5th Sunday after Pentecost

Grace be to you and peace from God our Father and the Lord and Savior Jesus Christ. Amen.

A number of years ago, my family and I travelled to Germany to attend my brother’s wedding. My brother and his fiancé had found friends willing to host out-of-town guests. We were guests of Mr. and Mrs. Ach. They were teachers in their late fifties who opened their apartment to us. We slept in their bedroom while they moved into the guest room. They provided us with nice meals, and we all enjoyed the fellowship around the table.

When we were getting ready to leave after three days and said our good-byes and thank-yous, Mr. Ach said to us: “After having lived with you all for three days, I need to adjust my pre-conceived notions about Americans.”

I had to think of that comment when I read today’s gospel text. Jesus asks for his followers to be a welcoming people. On the surface, that doesn’t sound like a problem. Every church I ever served or visited would claim to be a welcoming congregation. There is more here, though, than meets the eye.

First of all, this request comes right after last week’s gospel reading with its warning about the cost of discipleship and about hostility and family strife as the result of following Jesus, with Jesus proclaiming that he came to bring not peace, but a sword. This context alone should alert us that this welcoming thing can’t be anything soft and mushy.

Second, Jesus names three groups of people we should be willing to host: prophets, righteous persons, and little ones.

Little ones are not children, but people new in their faith and discipleship, marginalized people, and poor people who can’t give anything in return.

Righteous persons are people motivated by God’s desire for justice, by God’s righteousness. They work for justice, often at risk to their own life or well-being.
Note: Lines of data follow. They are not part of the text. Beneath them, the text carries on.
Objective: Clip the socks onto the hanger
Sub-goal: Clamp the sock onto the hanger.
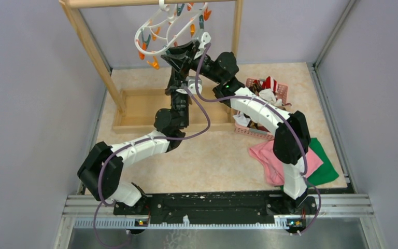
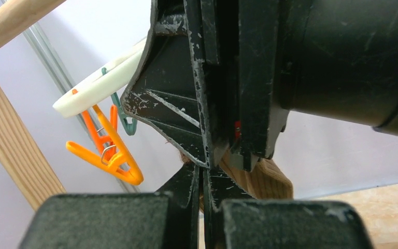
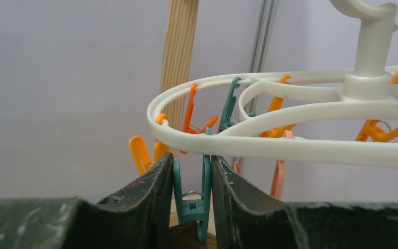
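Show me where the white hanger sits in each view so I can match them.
Top external: hanger top centre, hung from the wooden rack.
Left wrist: a stretch of its rim, left of centre.
Right wrist: its ring crosses the middle and right.
Shared landmark: the wooden rack, in all three.

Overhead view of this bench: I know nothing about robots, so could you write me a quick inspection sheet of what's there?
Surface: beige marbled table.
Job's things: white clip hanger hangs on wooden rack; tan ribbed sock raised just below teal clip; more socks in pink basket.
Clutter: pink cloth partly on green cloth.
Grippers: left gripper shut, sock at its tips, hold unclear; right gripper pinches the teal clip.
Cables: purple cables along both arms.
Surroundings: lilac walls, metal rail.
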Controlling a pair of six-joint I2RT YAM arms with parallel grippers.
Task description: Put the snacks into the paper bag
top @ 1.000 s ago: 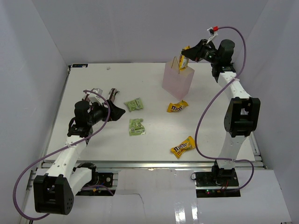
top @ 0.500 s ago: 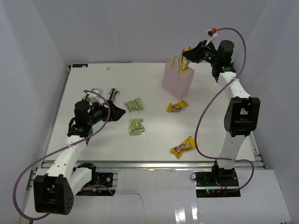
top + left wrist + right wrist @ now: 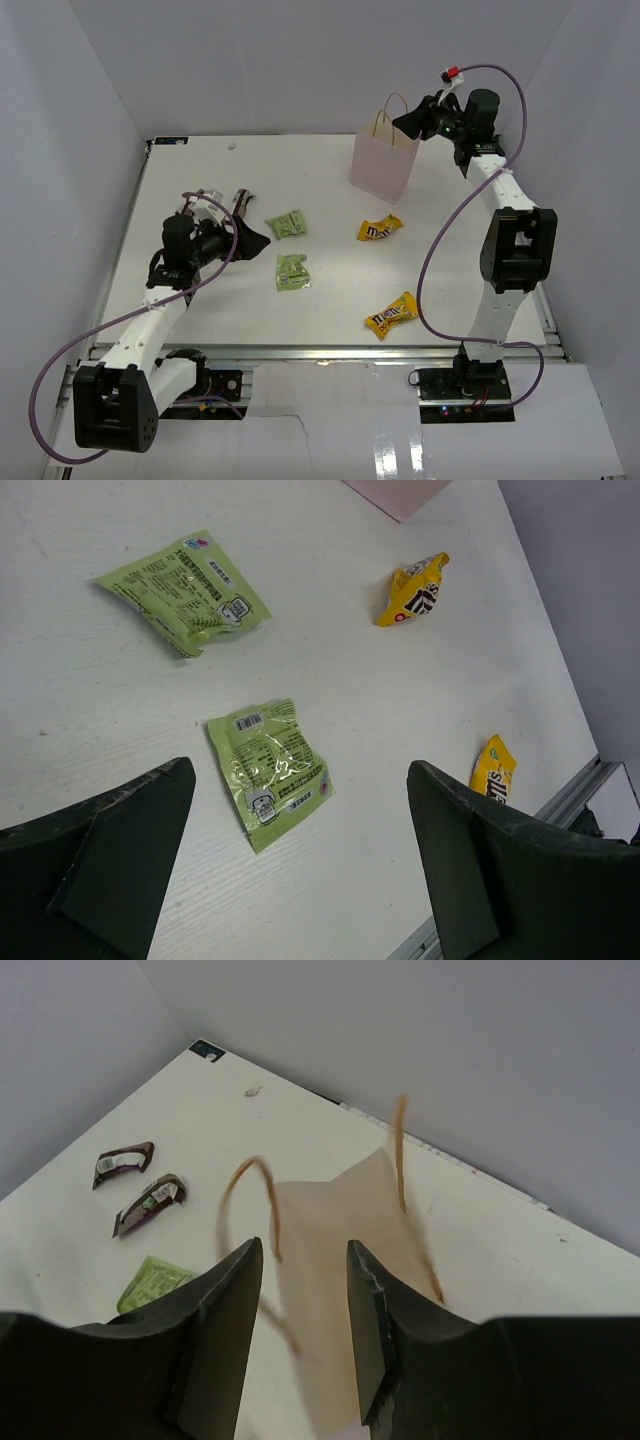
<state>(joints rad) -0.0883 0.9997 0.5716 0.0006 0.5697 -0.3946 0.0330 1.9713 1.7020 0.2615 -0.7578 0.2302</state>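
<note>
Right gripper (image 3: 403,123) has parted its jaws, empty, over the paper bag (image 3: 380,168).

You will find large brown "m" lettering on the yellow bag (image 3: 412,588) and on the second yellow bag (image 3: 492,770). The lower green pouch (image 3: 268,763) carries a barcode. Print there and on the upper green pouch (image 3: 185,592) is too fine to read.
</note>
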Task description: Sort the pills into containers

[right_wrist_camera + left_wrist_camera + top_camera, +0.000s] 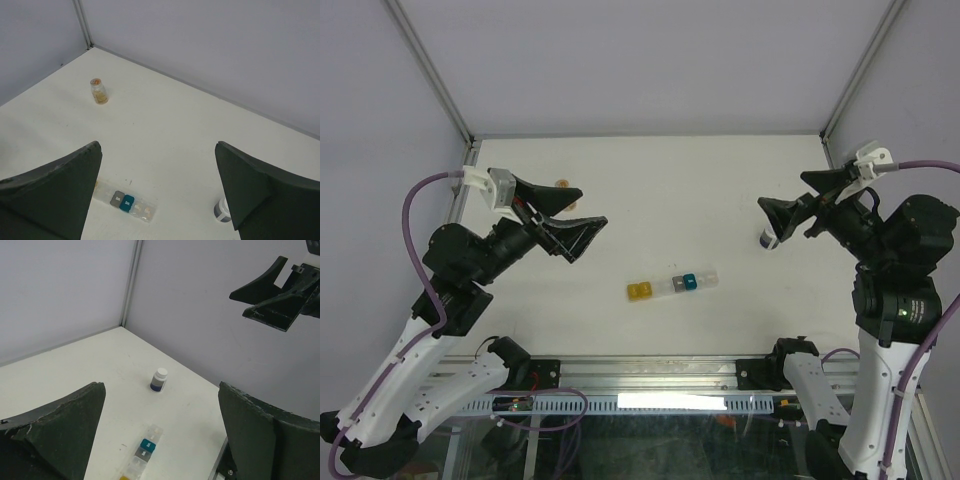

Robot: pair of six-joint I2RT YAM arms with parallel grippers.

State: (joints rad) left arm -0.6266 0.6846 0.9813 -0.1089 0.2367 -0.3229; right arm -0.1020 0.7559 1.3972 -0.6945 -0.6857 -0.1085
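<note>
While hanging clear of the white table (650, 190), nothing gripped on either side: left gripper (592, 207) spread wide and empty, up over the left rear area, pointing toward centre; right gripper (782, 190) likewise wide apart and empty, up near the right edge, pointing left. Pill-box strip (672, 285) flat on the table, centre-front, between the two arms and well apart from both; slightly angled, right end further back. Along the strip, left to right from the top view: yellow compartment (640, 291), a clear one, grey lid (678, 284), blue compartment (690, 281), clear end. Contents of the clear cells not readable. Dark bottle with white cap (766, 240) upright on the right side, just below the right gripper in the top view, well apart from the strip. Round clear vial (99, 91) upright at left rear, tan-orange pills (100, 97) inside; single pieces too small to tell apart. Tiny tan speck (121, 445) on the table just beside the strip in the left wrist view; cannot tell whether a pill.
</note>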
Prophets in scripture are not so much about predicting the future as they are about stating God’s comments on what is going on now. They speak the word of God into the current situation and call for more faithfulness to God’s rules.

Bringing any of these people into your house is not a prospect that delights. These people challenge us in our way of life. They can make us uncomfortable. They wake us up. They force us to rethink what we have always thought. They bring us to readjust our preconceived notions, like we did for Mr. Ach.

One commentator wrote about the silos of agreement we build for ourselves. We choose our Facebook friends and Twitter feeds and blogs and news channels according to what we already believe. We hang out with likeminded people. We join book clubs that pick books we like. Life is easier and calmer and more comfortable that way.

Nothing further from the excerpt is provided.